Cova da Moura sem lei?
Esperemos que este caso levado à justiça formal permita enfim ao país proceder a um ato de justiça substancial.
O mito de uma Cova da Moura sem lei vem dos meados dos anos 90. O semanário O Independente fez então sair uma primeira página com “os bairros de Lisboa onde a polícia não entra”. A Cova da Moura era dos mais proeminentes destes bairros — e era também um bairro predominantemente negro. Passado pouco tempo, notícias no Expresso e reportagens na SIC, citando fontes policiais, voltavam a referir a Cova da Moura como um local onde gangs criminosos proliferavam e a polícia não conseguia entrar. O preconceito racial facilitou, é claro, a transmissão dessa narrativa. Uma boa parte do resto da imprensa e da sociedade acreditou no que as fontes policiais diziam e a fama do bairro cristalizou-se naquela ideia de que a polícia não conseguia lá entrar.
Só que isto era mentira. E sei que era mentira porque nessa época, como voluntário da Associação Moinho da Juventude, eu dava aulas no Alto da Cova da Moura — o nome correto do bairro — e lá ia todas as semanas. A polícia foi sempre presença habitual nas ruas do bairro, com toda a normalidade. E uma ou duas vezes por semana eu via, com os meus olhos, uma realidade que jornais e televisões negavam — uma primeira experiência, profundamente frustrante, acerca de como uma narrativa fomentada por fontes interessadas se pode rapidamente tornar inamovível entre a população em geral.

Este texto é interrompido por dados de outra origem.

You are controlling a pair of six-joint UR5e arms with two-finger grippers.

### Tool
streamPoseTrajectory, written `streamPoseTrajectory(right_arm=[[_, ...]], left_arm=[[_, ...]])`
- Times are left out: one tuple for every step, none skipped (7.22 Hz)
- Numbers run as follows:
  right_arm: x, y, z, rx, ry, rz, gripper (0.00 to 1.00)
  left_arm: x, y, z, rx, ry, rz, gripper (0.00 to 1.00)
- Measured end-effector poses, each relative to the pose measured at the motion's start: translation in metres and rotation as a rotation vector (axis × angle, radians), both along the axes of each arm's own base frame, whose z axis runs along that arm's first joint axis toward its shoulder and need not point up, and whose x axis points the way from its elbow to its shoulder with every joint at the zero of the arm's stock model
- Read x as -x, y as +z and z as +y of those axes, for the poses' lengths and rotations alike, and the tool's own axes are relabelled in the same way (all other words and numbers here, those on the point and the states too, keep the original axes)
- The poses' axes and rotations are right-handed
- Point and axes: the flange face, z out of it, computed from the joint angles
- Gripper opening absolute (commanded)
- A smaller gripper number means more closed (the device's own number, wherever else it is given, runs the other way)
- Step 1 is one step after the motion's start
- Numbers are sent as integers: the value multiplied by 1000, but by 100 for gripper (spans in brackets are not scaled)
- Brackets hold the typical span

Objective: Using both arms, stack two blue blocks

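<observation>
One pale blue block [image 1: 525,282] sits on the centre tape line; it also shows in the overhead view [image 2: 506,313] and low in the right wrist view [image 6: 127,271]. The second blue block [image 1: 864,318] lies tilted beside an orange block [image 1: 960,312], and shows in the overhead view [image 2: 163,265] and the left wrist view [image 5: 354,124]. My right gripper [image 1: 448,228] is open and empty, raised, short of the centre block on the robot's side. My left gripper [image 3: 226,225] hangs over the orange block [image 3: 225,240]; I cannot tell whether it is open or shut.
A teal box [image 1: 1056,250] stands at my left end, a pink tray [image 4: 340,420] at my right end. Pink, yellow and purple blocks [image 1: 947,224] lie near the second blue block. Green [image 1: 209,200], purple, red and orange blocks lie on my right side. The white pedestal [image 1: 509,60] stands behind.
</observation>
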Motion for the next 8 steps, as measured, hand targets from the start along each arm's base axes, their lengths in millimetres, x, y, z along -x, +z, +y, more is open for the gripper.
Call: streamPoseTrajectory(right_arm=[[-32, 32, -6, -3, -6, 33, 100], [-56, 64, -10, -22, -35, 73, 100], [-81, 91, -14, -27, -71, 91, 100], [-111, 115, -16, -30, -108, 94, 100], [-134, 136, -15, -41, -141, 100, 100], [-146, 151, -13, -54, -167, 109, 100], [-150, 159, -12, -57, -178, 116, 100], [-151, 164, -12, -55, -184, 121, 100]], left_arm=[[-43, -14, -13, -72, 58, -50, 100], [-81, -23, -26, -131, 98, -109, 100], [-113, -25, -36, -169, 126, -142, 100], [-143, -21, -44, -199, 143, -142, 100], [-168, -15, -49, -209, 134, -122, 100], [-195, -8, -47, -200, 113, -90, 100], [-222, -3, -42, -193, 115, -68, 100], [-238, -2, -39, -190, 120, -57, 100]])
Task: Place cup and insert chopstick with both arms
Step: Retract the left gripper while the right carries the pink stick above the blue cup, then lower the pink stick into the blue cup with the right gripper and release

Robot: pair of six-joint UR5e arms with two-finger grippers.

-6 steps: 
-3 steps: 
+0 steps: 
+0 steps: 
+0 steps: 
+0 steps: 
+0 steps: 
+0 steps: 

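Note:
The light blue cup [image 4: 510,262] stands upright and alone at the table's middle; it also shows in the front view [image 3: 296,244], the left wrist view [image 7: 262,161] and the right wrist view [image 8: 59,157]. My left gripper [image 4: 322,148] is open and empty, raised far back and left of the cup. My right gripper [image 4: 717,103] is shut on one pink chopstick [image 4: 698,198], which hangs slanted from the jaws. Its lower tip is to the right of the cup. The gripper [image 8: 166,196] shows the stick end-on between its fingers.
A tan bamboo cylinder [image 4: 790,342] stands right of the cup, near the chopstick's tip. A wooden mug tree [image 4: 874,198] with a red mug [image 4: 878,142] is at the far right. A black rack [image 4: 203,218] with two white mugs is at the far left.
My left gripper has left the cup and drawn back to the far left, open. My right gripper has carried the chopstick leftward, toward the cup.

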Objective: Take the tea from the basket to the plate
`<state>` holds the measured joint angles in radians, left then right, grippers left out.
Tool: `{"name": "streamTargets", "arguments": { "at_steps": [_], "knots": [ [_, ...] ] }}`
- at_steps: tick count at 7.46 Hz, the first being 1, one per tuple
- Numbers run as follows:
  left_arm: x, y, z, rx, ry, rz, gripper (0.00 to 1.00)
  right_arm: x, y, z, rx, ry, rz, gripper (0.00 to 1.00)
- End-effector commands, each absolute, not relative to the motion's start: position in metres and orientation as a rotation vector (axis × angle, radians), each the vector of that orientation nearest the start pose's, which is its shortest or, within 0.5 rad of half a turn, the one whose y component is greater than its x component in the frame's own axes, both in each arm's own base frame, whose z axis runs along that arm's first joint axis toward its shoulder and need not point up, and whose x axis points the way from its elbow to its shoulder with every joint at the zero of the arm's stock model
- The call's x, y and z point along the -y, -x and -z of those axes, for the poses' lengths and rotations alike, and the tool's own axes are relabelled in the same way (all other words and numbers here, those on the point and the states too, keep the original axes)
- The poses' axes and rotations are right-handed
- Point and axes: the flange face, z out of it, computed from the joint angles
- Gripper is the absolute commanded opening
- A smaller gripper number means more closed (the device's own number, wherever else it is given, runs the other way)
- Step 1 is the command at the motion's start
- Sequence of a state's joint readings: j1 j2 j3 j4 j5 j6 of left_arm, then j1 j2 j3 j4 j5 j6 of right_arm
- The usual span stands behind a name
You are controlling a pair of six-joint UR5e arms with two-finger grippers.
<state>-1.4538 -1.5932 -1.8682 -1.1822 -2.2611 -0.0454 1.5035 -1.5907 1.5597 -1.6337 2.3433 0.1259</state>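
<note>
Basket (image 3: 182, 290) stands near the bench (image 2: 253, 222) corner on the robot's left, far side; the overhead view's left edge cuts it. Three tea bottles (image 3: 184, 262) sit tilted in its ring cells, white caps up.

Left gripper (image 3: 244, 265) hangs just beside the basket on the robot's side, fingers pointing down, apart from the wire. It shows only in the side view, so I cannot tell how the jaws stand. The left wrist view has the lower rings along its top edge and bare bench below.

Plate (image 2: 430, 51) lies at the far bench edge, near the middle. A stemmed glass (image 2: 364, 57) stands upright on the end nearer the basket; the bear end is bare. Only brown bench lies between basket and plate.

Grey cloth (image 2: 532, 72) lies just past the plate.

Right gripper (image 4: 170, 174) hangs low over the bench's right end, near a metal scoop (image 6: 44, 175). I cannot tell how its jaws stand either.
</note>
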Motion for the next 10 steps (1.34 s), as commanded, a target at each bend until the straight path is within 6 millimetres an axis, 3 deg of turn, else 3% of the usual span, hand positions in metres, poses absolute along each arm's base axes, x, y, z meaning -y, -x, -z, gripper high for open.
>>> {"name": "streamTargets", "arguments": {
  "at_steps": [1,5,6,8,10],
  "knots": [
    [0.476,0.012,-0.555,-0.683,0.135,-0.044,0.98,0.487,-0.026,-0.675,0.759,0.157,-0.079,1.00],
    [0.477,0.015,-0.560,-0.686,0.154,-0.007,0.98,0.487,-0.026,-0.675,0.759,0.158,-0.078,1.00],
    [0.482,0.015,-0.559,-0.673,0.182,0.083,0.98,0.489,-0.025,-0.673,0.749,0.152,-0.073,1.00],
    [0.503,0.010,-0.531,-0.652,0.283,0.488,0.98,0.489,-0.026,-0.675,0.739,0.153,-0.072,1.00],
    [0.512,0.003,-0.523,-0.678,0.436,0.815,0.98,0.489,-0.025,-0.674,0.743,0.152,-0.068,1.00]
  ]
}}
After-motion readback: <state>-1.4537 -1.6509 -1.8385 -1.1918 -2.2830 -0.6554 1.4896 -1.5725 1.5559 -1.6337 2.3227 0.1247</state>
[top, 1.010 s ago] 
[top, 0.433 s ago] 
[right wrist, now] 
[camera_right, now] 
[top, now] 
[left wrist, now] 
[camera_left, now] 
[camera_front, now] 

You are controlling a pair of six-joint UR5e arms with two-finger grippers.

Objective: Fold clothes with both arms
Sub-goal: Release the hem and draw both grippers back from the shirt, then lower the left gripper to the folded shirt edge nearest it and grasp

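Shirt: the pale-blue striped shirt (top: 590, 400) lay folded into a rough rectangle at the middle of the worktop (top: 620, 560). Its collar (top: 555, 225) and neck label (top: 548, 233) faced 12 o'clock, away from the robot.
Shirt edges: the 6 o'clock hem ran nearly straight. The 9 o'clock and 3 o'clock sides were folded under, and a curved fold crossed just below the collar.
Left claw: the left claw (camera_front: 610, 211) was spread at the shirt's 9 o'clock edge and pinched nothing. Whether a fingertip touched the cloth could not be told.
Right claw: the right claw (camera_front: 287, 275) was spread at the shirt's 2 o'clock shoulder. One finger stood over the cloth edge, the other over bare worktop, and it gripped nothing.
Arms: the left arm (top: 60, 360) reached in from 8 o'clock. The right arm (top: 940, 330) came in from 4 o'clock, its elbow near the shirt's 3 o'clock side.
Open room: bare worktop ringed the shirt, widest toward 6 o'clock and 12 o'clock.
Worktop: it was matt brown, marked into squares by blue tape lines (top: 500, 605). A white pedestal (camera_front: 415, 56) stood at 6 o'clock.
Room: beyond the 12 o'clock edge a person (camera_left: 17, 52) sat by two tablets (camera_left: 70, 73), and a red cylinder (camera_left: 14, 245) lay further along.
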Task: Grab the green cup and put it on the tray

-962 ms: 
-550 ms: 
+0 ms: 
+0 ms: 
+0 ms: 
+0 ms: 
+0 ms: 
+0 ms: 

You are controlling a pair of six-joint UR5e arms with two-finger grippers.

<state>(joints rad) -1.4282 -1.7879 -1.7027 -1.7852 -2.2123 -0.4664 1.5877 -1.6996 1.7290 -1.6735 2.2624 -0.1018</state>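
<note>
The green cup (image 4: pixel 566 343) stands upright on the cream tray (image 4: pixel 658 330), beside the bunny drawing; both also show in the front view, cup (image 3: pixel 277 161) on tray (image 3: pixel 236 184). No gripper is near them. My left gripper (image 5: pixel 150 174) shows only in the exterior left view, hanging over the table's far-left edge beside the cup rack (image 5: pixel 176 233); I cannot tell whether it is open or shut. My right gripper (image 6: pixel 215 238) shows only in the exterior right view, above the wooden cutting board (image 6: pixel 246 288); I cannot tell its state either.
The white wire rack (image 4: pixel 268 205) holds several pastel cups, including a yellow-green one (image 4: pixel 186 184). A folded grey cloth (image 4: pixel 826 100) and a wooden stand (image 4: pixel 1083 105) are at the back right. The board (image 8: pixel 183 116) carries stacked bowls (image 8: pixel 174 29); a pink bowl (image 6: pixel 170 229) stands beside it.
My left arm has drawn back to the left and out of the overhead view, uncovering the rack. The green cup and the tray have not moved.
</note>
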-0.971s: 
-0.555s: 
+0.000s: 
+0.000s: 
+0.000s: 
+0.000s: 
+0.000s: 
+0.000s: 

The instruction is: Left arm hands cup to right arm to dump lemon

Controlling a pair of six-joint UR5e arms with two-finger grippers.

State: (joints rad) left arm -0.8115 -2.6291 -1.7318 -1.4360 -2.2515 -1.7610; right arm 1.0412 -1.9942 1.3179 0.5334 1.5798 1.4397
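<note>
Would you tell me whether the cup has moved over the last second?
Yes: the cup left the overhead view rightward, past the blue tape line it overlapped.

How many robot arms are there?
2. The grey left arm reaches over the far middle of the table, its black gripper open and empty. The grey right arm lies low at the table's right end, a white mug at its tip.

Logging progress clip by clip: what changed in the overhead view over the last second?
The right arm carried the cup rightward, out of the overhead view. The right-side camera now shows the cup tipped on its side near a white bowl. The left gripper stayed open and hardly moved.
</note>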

Há mais. Nas conversas ocasionais no bairro uma outra história foi emergindo. Era contada até com um encolher de ombros: sim, claro que a polícia entrava no bairro; nos dias em que os homens recebiam dos trabalhos na construção civil até acontecia confiscarem-lhes o dinheiro como se fosse produto da venda de droga, diziam-me, na convicção de que nenhum queixoso entraria pela esquadra a declarar-se vítima de extorsão, uma vez que o trabalho era em geral sem contrato e a origem honesta do dinheiro jamais poderia ser provada. Ao contrário do mito anterior, que eu sei que é mito porque vi a realidade, não tenho forma de saber se esta outra história não é apenas um contra-mito disseminado entre a população do bairro. Mas o que retenho da justaposição das duas histórias é que desde esse tempo, entre o preconceito da população exterior ao bairro e a passividade de muitos dos seus habitantes, a Cova da Moura era já o símbolo de um desencontro de narrativas.
Para quem era de fora, “a Cova da Moura sem lei” era aquela onde a polícia não entrava. Mas para quem era de dentro, a “Cova da Moura sem lei” era aquela em que a polícia agia com regular impunidade. Sem a imagem que cá fora tínhamos da primeira, a segunda não poderia existir lá dentro.
E assim foi, até esta semana. Graças à coragem de um grupo de jovens do bairro que levou por diante uma queixa contra violências policiais que consideram ter sofrido em 2015, graças à persistência da advogada que os acompanhou, e graças à ação objetiva do Ministério Público, temos pela primeira vez na Cova da Moura uma história que é capaz de não se ficar pelo desencontro de narrativas. Segundo acusação deduzida pelo Ministério Público, dezoito agentes da PSP serão agora julgados pelos crimes de “falsificação de documento agravado, denúncia caluniosa, injúria agravada, ofensa à integridade física qualificada, falsidade de testemunho, tortura e outros tratamentos cruéis, degradantes ou desumanos e sequestro agravado”, todos relativos aos acontecimentos de 2015. Veremos o resultado do julgamento para tirar conclusões. Mas a acusação é já uma decisão cujo significado não pode ser desprezado.
Esperemos que este caso levado à justiça formal permita enfim ao país proceder a um ato de justiça substancial. Esperemos que ele nos dê a ocasião para reconhecer que há no nosso país um racismo estrutural que tem roubado a muitos cidadãos, particularmente jovens, o acesso a oportunidades iguais de desenvolvimento. E depois desse reconhecimento, esperemos que se tomem finalmente decisões claras para ajudar a prevenir esse racismo estrutural e a corrigir os danos que ele provoca. Já tarda.